Would you please set down the lines of the data from the one containing "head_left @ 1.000" to the final line, exactly and only those?
-*-*-
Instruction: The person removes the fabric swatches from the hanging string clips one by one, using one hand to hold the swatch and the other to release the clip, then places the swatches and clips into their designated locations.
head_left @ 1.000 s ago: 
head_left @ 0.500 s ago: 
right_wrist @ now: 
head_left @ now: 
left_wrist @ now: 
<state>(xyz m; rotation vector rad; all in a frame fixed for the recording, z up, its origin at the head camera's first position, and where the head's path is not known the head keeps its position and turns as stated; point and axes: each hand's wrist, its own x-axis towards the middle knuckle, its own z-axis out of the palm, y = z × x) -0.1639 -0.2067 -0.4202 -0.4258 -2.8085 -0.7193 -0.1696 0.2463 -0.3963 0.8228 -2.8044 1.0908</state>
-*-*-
* [ANSWER BELOW]
head_left @ 1.000 s ago: 
head_left @ 0.500 s ago: 
right_wrist @ now: 
head_left @ now: 
left_wrist @ now: 
<state>(xyz m; rotation vector rad; all in a frame fixed for the recording, z up, its origin at the head camera's first position, and where the head's path is not known the head keeps its position and turns as stated; point and axes: each hand's wrist, its own x-axis towards the middle knuckle, its own z-axis out of the palm, y = z × x) -0.1639 -0.2067 -0.4202 -0.4258 -2.8085 -0.7193 -0.1696 0.2463 -0.3963 0.8228 -2.8044 1.0908</state>

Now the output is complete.